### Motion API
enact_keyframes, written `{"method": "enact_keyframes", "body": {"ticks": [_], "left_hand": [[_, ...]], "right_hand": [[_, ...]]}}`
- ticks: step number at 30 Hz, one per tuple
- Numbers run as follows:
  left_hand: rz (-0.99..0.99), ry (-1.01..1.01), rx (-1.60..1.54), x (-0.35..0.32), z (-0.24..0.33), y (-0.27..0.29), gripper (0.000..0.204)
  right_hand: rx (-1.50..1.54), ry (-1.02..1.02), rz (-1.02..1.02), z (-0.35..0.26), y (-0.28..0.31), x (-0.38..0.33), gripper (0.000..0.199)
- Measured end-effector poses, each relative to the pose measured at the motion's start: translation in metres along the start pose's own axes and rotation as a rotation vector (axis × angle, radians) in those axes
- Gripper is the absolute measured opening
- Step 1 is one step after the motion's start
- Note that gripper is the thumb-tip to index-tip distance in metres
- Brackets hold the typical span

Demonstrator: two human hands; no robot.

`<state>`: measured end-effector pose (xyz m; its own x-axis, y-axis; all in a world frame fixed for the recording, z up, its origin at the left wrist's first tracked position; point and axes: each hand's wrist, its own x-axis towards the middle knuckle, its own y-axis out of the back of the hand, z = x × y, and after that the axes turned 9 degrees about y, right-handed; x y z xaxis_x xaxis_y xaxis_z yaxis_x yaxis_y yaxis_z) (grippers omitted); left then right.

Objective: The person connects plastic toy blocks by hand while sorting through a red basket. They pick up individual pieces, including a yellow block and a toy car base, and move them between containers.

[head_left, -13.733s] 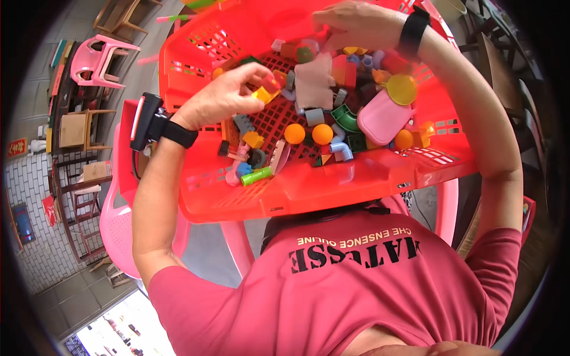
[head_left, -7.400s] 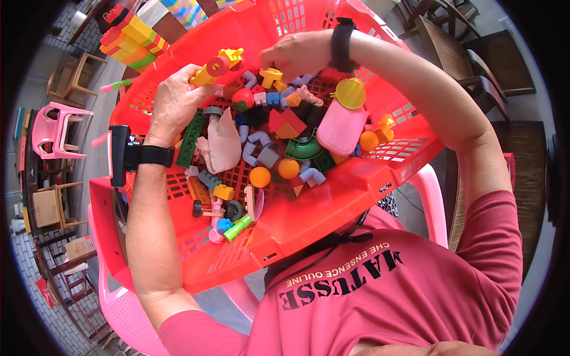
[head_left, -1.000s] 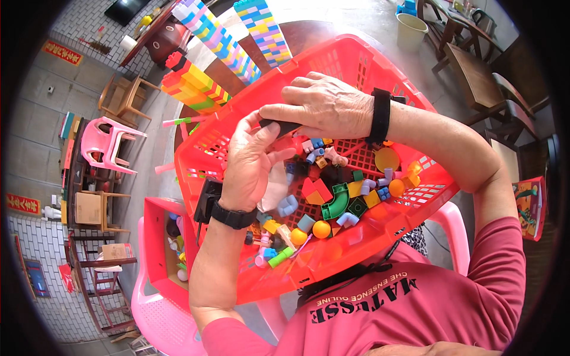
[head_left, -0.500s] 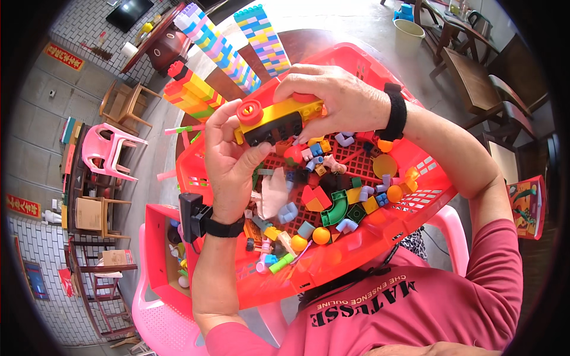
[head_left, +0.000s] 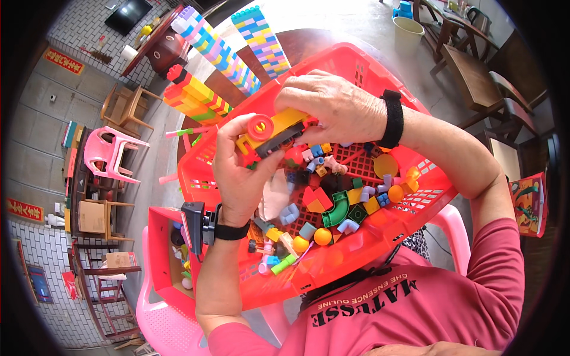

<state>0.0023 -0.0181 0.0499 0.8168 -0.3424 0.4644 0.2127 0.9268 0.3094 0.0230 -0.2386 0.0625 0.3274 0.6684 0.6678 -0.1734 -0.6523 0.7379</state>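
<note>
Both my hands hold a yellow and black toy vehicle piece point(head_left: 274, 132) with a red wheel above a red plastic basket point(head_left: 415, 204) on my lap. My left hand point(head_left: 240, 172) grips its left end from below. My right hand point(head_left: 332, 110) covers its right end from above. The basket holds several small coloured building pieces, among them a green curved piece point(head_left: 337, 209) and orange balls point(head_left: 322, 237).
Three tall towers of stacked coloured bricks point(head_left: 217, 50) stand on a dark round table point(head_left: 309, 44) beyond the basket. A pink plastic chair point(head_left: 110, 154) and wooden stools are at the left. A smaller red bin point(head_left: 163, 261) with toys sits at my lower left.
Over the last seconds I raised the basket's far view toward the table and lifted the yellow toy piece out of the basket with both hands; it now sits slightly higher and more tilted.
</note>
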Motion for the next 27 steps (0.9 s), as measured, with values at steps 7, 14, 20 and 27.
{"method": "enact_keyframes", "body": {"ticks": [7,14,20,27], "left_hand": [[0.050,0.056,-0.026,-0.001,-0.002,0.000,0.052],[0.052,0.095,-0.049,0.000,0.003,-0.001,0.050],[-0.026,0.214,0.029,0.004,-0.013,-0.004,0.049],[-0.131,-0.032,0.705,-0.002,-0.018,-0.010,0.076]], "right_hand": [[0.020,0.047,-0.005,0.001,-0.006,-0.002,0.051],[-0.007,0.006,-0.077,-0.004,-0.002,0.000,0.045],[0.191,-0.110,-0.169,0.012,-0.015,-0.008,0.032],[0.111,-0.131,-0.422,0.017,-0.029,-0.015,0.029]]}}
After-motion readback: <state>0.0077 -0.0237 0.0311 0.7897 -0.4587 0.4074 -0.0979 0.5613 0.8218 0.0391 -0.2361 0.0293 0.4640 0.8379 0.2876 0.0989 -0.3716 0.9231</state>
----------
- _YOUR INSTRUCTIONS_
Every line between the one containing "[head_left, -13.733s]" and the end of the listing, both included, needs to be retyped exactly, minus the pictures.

- _EXERCISE RESULT_
[head_left, -13.733s] 
[head_left, -7.400s] 
[head_left, -1.000s] 
[head_left, -0.500s] 
[head_left, +0.000s] 

<state>0.0023 -0.0181 0.0499 0.8168 -0.3424 0.4644 0.2127 0.9268 0.3094 0.0230 -0.2386 0.0625 0.3274 0.6684 0.6678 -0.1734 -0.6523 0.7379</state>
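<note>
Both my hands hold a yellow and black toy vehicle piece point(head_left: 274, 132) with a red wheel above a red plastic basket point(head_left: 415, 204) on my lap. My left hand point(head_left: 240, 172) grips its left end from below. My right hand point(head_left: 332, 110) covers its right end from above. The basket holds several small coloured building pieces, among them a green curved piece point(head_left: 337, 209) and orange balls point(head_left: 322, 237).
Three tall towers of stacked coloured bricks point(head_left: 217, 50) stand on a dark round table point(head_left: 309, 44) beyond the basket. A pink plastic chair point(head_left: 110, 154) and wooden stools are at the left. A smaller red bin point(head_left: 163, 261) with toys sits at my lower left.
Over the last seconds I raised the basket's far view toward the table and lifted the yellow toy piece out of the basket with both hands; it now sits slightly higher and more tilted.
</note>
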Motion for the next 27 steps (0.9 s), as measured, with values at steps 7, 14, 20 and 27.
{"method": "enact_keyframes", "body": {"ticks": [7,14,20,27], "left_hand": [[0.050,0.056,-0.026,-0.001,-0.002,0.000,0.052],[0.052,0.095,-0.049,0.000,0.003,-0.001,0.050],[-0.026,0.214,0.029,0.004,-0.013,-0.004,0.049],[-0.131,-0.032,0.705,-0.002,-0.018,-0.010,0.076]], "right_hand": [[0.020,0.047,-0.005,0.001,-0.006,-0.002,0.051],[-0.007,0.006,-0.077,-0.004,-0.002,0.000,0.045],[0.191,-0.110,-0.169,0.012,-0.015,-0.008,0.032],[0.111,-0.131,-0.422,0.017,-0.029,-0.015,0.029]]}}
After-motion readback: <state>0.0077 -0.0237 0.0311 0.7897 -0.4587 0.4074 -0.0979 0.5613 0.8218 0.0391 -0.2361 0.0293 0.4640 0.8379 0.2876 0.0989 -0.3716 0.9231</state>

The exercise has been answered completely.